V. Slavery during the Reign of St. Stephen (997-1038)

The coronation of  dux Vajk as King Stephen of Hungary at the turn of the second Christian millenium has always been taken as a pivotal event in Hungarian history.  For the historians of the Romantic era, it signalled the end of the heroic, semi-mythical period of the kalandozások and the beginning of Hungary as a civilised European country.  For the historians of the Communist school, it signalled the transition from the ancient slave-holding society to the early feudal period of fiefs and vassals, lords and serfs.  In fact, slavery, like most Hungarian institutions not directly connected with paganism, remained intact under St. Stephen.  The primary effect of his conversion was a regularization of slave status through the medium of written law and some slight ameliorization of the status of Christian slaves.

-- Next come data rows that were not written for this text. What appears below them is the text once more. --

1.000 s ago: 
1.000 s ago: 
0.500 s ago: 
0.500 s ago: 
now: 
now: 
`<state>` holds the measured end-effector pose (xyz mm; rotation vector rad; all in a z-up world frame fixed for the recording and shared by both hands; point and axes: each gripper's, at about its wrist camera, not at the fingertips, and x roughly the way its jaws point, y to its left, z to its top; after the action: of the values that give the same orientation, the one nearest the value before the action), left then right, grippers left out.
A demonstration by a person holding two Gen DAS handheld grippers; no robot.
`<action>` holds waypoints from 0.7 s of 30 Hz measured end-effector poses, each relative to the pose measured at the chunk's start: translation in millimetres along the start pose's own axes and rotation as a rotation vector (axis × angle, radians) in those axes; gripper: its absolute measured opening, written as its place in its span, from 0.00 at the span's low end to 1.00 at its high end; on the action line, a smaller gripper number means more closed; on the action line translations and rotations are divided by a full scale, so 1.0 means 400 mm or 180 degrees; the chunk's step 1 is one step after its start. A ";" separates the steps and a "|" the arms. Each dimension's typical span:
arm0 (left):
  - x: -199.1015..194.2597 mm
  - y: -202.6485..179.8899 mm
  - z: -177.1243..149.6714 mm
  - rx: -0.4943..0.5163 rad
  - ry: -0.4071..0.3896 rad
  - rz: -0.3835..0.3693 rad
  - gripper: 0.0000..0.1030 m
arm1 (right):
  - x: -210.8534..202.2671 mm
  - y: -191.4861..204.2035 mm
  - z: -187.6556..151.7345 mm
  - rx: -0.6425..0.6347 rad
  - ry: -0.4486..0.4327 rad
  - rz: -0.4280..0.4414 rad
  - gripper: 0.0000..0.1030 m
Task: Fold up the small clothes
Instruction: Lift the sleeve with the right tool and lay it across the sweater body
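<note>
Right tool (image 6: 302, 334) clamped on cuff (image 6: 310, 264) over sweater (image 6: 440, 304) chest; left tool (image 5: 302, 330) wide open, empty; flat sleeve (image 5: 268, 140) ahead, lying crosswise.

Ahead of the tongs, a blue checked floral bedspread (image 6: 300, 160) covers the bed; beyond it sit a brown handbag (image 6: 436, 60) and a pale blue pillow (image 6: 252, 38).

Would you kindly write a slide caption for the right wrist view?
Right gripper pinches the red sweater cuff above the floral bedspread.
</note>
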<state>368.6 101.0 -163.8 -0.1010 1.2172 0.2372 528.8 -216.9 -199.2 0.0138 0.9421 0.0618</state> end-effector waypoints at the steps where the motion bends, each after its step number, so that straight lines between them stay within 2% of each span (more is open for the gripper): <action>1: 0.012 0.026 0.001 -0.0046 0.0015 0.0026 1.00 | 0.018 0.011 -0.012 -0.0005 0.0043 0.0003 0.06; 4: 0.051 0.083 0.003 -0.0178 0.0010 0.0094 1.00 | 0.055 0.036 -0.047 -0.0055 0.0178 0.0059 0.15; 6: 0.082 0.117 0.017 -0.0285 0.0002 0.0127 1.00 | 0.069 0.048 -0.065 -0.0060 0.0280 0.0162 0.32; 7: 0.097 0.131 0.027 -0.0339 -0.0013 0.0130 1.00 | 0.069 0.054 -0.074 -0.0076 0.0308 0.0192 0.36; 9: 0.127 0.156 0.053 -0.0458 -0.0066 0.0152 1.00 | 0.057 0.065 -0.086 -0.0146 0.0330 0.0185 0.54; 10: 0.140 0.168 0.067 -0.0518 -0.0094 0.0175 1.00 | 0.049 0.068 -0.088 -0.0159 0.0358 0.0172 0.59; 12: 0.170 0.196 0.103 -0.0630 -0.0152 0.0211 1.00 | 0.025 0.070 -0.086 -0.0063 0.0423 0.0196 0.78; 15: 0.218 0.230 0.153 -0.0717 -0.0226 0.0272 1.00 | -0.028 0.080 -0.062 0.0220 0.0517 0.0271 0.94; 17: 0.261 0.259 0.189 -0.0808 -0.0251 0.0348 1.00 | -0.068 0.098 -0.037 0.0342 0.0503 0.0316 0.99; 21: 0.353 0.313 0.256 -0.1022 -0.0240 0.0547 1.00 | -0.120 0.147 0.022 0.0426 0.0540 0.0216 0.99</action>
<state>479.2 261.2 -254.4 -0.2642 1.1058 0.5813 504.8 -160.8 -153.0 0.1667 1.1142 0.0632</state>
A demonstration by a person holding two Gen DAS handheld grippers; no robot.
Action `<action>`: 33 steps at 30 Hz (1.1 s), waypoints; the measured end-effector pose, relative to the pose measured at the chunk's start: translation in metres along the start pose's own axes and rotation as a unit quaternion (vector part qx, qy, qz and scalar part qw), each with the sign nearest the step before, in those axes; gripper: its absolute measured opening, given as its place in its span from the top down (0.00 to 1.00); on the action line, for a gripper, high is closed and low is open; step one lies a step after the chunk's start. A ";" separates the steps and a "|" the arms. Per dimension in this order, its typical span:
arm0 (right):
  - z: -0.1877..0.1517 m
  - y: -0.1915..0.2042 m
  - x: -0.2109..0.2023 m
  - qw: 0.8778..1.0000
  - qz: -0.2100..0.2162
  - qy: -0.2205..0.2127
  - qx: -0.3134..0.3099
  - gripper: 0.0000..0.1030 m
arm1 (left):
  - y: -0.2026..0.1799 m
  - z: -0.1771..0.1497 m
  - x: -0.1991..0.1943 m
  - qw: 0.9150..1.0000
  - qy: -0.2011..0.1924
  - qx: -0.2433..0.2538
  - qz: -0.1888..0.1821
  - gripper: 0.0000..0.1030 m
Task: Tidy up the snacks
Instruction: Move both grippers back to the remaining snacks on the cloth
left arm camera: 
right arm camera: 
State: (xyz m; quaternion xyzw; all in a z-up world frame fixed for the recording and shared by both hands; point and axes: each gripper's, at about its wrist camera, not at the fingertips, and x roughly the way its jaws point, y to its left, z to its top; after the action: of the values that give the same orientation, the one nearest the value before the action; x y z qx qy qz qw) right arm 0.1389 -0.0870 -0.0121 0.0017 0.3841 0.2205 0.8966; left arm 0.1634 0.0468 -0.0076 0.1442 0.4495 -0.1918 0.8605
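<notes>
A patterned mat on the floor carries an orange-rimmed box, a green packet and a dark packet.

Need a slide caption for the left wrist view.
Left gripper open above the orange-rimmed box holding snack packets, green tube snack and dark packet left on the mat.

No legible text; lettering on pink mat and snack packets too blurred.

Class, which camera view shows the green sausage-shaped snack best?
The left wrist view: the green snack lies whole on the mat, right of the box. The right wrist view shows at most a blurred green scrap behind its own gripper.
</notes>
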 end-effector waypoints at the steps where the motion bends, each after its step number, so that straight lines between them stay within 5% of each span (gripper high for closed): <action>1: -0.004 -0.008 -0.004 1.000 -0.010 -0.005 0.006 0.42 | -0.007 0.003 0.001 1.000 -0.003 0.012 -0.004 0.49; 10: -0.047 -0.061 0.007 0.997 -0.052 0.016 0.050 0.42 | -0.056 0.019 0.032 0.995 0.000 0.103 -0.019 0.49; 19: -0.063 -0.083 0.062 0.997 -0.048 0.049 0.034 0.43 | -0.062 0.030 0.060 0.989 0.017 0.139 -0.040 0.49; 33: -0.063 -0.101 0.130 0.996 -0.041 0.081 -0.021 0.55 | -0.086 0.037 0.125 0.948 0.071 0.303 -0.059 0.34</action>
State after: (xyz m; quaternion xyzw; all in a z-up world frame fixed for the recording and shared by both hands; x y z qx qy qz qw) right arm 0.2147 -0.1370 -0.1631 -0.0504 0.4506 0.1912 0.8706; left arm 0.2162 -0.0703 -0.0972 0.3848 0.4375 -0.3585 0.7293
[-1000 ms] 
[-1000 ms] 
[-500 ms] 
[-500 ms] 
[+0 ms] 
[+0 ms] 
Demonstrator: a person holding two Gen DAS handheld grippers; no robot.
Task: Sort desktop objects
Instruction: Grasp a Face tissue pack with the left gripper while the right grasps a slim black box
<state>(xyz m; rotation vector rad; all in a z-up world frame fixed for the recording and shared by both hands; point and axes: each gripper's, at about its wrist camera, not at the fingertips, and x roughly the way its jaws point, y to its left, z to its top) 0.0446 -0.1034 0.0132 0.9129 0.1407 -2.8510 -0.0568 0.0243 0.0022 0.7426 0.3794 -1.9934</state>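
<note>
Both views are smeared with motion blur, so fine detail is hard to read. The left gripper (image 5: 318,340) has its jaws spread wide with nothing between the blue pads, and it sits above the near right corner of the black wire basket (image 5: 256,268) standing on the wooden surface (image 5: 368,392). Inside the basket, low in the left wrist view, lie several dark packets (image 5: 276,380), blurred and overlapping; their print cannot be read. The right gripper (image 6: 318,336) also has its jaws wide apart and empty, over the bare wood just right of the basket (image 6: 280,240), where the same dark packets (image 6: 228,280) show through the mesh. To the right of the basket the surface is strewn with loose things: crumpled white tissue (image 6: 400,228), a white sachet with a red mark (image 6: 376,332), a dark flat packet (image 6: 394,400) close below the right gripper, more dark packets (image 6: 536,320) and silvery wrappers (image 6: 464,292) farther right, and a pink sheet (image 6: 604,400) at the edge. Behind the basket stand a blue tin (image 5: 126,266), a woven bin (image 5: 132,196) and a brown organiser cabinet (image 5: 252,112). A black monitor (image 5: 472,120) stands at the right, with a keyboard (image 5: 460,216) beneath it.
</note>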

By the time of St. Stephen we have very strong evidence that the slave class included people who were Hungarian in the narrowest sense.  One village of the defeated pretender to the throne, Koppány, that was granted by the victorious King Stephen to the abbey of Veszprém included thirty heads of clan, of whom sixteen were described as horsemen (equites) and fourteen as ploughmen (aratores). [88]  The horsemen appear to be semi-free, "very close to freemen in status," [89] while the ploughmen were definitely slaves, although of the variety described in Roman law as casati, being provided with a house, land, and draught animals for their own upkeep and for raising crops for their master. [90]  The most important fact regarding this village is that, of the horsemen, six have Hungarian names, while three have Slavic names, and of the ploughmen, eight have Hungarian names, while four have Slavic names. [91]  This is certainly not dispositive evidence that the ploughmen with Hungarian names were in fact Hungarian by language or descent.  As Hungarians were the upper social stratum, the lower classes may have adopted Hungarian names, just as most Conquest period Hungarian names are of Turkic origin.  Nonetheless, the presence of Hungarian names among the slaves, combined with the presence of Slavic names among the semi-free, does seem to indicate that no class was ethnically homogeneous.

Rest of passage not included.